We interrupt our usual movie reviews to talk about a remarkable play we all saw several times last week. (Hey, it’s our family’s blog, so we can do what we want with it.) So without further interruption…

The Orphan Queen

Last Saturday night, our family went to the Concord opening of The Orphan Queen, a musical written by Temple Isaiah’s of Lexington’s Cantor Robbie Solomon based on The Book of Ester. On Sunday, my wife and younger son dropped off our older boy (who plays turbaned 3rd grader #2 in the play) and decided to watch the first act again before heading off to swimming lessons. Driving away from Temple Isaiah during intermission, they both realized that tears were welling up in their eyes and before they made it past Lexington Center they were banging a U-turn in a mad rush to get back to temple in time to see all of Act II, swimming be damned.

How good was Orphan Queen? To paraphrase another critic from another story, watching this show one could not help but feel that you were staring directly into an absolute beauty.

Those familiar with Cantor Solomon’s work, especially with his band Safam, know he is comfortable working in a wide variety of musical genres. And with the exception of acid punk and Tuvan throat singing, there does not seem to be a single style that goes unused in Orphan Queen, from the calypso rumba of Everybody Loves a Party to the torch song showstopper I Am a Woman, to jazz, choral, easy-listening and, of course, the Megilah chant.

In addition to delightful musical diversity, the play’s success rested on three pillars, the first being the characterization of the leads. Jews have been writing and producing bawdy Purim shpiels since the 14th century, so most of us are familiar with the main characters of the holiday: the foolish King Ahashveros, the severely put-upon Queen Vashti, wicked Haman, virtuous Mordechai and beautiful Esther. Or at the very least, we know these people as caricatures or placeholders for comic Purim parodies.

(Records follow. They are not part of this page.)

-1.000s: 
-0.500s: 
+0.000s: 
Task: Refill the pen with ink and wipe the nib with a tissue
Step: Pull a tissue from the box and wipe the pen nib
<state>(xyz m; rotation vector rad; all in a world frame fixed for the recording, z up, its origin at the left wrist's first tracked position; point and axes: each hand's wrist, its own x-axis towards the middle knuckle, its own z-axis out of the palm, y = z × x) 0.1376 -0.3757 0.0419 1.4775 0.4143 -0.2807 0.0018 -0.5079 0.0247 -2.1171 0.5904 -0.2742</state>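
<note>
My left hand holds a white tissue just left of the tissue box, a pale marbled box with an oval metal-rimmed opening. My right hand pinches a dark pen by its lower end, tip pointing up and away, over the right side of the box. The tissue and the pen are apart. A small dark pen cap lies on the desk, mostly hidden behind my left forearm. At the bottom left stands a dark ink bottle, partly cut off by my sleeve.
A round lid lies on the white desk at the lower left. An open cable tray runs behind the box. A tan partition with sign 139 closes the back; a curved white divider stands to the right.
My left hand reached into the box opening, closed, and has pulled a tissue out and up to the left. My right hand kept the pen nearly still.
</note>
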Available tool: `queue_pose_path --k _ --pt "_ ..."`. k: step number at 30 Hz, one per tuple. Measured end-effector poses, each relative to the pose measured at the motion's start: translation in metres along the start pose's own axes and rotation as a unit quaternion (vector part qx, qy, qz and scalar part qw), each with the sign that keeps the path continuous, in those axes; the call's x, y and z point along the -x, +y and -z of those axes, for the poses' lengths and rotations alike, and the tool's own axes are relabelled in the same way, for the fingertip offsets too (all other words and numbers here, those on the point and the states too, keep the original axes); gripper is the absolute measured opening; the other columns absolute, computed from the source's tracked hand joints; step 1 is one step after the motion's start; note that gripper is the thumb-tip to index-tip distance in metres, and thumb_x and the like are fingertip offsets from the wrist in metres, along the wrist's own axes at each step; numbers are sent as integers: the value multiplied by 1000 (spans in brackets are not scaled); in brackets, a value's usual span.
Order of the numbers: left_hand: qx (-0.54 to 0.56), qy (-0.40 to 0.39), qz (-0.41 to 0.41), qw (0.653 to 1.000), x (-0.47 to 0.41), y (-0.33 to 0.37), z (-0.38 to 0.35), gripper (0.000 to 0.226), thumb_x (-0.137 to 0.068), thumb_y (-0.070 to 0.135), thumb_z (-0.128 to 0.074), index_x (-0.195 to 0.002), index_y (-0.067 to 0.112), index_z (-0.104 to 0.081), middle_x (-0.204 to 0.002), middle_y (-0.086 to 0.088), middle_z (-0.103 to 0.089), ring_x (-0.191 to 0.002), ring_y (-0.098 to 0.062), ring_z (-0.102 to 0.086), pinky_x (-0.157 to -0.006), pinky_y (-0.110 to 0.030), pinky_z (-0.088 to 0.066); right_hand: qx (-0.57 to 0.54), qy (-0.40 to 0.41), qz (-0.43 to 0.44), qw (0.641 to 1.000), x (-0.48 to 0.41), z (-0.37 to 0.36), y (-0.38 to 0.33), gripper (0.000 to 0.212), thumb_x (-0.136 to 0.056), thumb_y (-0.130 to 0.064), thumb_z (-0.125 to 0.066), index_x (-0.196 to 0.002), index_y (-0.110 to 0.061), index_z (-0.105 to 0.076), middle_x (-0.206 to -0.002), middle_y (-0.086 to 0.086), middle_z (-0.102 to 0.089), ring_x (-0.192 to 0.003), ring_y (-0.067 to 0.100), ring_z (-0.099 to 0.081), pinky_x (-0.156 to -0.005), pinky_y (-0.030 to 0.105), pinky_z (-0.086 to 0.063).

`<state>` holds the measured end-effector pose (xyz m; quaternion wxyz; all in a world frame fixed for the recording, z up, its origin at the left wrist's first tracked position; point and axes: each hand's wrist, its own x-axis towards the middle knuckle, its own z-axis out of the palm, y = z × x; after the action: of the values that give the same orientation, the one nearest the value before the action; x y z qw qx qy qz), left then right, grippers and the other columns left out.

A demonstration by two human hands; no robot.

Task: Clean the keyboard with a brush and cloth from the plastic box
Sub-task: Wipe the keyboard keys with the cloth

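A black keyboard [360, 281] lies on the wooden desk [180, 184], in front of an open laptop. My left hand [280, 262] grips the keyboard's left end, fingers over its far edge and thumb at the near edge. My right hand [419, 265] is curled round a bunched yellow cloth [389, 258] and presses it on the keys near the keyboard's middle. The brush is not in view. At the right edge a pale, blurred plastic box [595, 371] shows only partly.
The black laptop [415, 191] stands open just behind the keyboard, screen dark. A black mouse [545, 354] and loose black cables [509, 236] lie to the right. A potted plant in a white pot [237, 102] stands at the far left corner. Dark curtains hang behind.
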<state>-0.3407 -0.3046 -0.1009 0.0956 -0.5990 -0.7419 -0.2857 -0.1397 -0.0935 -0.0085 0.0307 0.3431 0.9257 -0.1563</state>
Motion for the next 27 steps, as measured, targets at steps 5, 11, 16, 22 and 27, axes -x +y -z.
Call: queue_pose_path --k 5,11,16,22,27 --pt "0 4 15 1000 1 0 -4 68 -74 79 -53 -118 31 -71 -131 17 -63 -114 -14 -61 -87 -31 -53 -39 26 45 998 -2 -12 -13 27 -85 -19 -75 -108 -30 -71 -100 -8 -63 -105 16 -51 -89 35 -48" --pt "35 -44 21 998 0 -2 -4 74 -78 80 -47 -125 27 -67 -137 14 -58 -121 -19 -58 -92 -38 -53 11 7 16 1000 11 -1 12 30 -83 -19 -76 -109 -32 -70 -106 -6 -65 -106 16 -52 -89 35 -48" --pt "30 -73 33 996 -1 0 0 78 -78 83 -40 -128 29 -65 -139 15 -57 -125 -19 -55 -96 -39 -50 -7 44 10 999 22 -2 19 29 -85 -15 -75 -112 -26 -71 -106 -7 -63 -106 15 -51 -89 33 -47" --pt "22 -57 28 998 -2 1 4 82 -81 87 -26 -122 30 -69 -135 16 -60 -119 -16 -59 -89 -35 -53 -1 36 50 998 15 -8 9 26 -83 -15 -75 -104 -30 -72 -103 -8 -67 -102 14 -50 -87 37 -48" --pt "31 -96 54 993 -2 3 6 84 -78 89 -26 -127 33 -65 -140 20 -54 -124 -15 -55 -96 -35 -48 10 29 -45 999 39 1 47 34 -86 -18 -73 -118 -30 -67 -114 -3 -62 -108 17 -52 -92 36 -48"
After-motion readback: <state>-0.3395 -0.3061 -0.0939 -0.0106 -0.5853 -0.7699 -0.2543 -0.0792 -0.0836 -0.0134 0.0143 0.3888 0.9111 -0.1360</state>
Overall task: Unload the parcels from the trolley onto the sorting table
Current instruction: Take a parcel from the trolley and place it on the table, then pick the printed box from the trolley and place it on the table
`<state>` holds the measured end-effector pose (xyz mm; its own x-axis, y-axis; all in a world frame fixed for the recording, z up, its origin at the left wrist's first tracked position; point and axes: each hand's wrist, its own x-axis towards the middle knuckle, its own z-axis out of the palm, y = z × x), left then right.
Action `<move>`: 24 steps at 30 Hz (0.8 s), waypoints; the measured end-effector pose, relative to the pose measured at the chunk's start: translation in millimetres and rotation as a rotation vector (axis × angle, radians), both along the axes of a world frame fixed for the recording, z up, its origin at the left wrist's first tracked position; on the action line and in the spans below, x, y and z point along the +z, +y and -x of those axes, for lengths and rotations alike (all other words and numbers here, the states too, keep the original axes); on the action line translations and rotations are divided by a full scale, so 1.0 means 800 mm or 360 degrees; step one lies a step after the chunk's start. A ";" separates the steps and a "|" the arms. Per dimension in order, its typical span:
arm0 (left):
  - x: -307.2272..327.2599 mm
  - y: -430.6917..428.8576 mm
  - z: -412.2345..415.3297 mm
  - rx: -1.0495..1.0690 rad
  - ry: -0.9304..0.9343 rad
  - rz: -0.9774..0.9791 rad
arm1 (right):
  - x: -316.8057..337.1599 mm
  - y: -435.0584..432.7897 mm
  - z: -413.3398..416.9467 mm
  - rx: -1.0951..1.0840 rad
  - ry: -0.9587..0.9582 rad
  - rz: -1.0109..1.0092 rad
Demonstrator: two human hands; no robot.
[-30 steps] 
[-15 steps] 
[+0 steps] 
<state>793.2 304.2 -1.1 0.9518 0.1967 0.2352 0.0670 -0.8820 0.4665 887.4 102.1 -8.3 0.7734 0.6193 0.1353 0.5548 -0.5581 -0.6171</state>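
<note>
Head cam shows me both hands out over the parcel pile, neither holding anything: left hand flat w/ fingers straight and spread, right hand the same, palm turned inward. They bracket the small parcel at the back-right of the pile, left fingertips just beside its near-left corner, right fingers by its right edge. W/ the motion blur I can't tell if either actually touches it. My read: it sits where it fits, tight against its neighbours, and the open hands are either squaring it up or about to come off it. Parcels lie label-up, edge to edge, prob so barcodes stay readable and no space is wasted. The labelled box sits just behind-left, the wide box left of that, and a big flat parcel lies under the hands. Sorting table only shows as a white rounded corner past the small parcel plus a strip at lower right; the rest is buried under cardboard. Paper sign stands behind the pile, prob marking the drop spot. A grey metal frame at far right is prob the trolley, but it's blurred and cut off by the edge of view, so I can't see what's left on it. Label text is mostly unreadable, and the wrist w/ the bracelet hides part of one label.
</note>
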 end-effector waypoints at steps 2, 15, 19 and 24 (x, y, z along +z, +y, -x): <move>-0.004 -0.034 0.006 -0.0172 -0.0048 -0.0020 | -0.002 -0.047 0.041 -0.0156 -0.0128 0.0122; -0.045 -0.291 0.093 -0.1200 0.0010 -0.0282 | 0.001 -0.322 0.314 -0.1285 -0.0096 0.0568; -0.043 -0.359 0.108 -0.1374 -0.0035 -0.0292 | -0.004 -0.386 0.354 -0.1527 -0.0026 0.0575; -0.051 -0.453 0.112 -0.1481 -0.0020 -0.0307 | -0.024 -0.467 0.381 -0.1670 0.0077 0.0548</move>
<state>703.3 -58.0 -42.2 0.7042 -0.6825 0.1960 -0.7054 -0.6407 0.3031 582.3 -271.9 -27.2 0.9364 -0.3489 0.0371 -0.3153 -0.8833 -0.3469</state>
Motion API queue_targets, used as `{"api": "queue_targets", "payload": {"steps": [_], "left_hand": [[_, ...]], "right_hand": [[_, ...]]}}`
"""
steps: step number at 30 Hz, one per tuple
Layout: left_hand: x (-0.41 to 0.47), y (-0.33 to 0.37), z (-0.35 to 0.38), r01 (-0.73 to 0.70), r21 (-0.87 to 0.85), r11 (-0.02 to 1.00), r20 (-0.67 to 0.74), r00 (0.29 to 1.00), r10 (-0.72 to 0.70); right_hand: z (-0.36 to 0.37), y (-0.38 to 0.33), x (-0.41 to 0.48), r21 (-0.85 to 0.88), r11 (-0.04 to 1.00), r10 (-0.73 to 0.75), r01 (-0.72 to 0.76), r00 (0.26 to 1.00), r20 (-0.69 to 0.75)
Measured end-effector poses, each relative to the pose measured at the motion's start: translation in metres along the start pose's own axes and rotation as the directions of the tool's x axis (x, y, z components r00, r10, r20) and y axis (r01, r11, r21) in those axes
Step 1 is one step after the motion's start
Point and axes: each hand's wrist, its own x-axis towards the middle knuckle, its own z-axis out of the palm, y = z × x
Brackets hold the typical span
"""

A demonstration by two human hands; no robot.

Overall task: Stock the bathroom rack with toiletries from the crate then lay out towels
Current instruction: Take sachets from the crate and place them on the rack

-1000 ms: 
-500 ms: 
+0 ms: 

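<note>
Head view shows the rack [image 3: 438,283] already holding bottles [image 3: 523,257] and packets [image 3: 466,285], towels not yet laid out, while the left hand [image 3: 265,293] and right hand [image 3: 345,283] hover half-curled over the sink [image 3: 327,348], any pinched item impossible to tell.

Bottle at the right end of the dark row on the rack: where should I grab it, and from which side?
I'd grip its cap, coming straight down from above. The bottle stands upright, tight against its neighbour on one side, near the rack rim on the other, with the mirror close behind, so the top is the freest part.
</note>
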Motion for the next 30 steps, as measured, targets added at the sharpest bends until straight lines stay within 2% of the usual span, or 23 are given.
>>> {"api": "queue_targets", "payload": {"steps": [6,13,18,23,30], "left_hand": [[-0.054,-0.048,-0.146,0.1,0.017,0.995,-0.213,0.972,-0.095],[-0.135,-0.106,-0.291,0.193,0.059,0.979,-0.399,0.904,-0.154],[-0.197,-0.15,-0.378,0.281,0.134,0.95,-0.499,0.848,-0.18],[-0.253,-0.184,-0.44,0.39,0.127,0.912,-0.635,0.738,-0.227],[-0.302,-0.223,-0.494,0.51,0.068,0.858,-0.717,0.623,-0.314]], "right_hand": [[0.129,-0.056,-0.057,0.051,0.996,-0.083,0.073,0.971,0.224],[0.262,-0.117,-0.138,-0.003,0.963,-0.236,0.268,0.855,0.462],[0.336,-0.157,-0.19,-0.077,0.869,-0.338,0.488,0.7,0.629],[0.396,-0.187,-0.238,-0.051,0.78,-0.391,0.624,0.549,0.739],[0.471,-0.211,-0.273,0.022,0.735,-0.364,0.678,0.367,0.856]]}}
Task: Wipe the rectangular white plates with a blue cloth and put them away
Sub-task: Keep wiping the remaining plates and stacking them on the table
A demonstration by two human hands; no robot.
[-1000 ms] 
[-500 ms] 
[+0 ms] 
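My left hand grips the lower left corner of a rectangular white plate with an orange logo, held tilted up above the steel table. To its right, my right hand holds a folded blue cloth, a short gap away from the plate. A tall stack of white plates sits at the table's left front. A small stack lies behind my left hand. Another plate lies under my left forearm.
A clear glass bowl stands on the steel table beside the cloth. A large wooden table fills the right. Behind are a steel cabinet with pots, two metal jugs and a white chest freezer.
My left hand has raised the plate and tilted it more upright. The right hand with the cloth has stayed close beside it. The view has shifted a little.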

Orphan Queen, however, is a straight telling of the Purim tale and Solomon’s script wisely highlights serious adult themes, even within the framework of musical family entertainment. Vashti’s exile, to site one example, causes both the king and former queen to reflect on the pride and fate that has led them to part ways, despite their continued love for one another in the moving number What Was I to Do? Similarly, the king’s romancing of the much younger Esther, often the source of ridicule or at least queasiness for modern audiences, is presented with great tenderness, making Orphan Queen – among other things – a powerful love story.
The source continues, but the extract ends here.